Eating Christmas

Traditional Turkey - Alison style
It Ain't Christmas Without the Turkey...

...Not in our house. Not for as long as I remember.

We are a very traditional family, at least where holidays are concerned. My mother's family emigrated from England in the 50's, though bringing Anglo traditions to Anglo-Canada was a bit like taking coals to Newcastle back then. The biggest change in the traditional meal was switching from goose to turkey.

Christmas was spent with my mother's sister's family in Beaconsfield, Quebec. We'd make the seven to ten hour drive from Toronto every year in a car laden with presents, potables and comestibles for the holiday. We left a house which never got decorated beyond a few coloured lights in the window and arrived to place where the halls were decked along with every other room in the house. Decorations notwithstanding, my aunt always said it wasn't Christmas until we arrived.

Besides the turkey, stuffed with dressing my mother always made, there were always peas and corn, roast and mashed potatoes and gravy which I got to make under the supervision of my aunt, I was also the tea maker. My sister and younger cousins had the job of setting the table. I don't remember my older cousin being in the kitchen much. I think this was because they were always busy with the last minute wrapping of tree presents.

Dessert was my aunt's specialty. She made fruit pies and mince tarts, shortbread and iced sugar cookies, two kinds of Christmas cake with marzipan and royal icing and, of course, the figgy pudding. The cakes didn't come out until tea time, however. That's when we gathered in our Christmas finery and exchanged tree presents. Up until then, from opening stocking to Christmas dinner, a significant number of us stayed in pyjamas.

On Boxing Day we always had cold turkey, hot fries, salad and bubble and squeak, the traditional English answer to "what do we do with all this left over veg?" For dinner we always had tortiere, a traditional French Canadian meat pie made by my aunt's traditional French Canadian cleaning lady, Rose.

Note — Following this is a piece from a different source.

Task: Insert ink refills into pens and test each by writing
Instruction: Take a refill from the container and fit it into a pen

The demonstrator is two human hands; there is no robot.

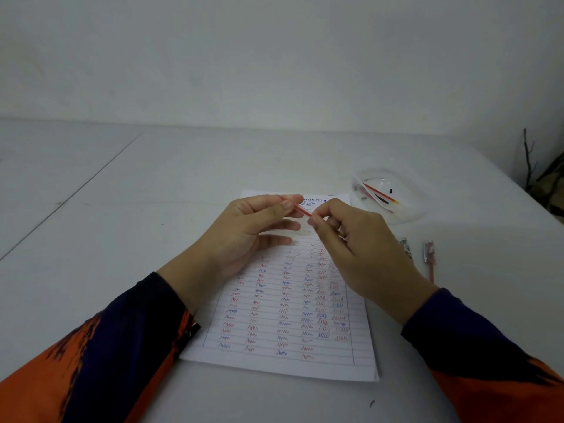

A lot of the traditions I grew up with had to be adapted when I began to host our holiday meal. For one thing, I wasn't feeding as many as my aunt did. I'm not the baker my aunt was and neither is the one baker in the family. He's very good, don't get me wrong, but has a different repertoire which does not include mince tarts or fruit cake.

We still open stockings first thing, but first thing is around noon when I've picked up my kids from their dad. We still have tree presents, but earlier, often with dessert and coffee. We can't go too late because my nieces have other family to visit.

This year I'm going to try to revive one old family tradition, tortiere on Boxing Day. Since I'm making the pie, it may be a short-lived tradition.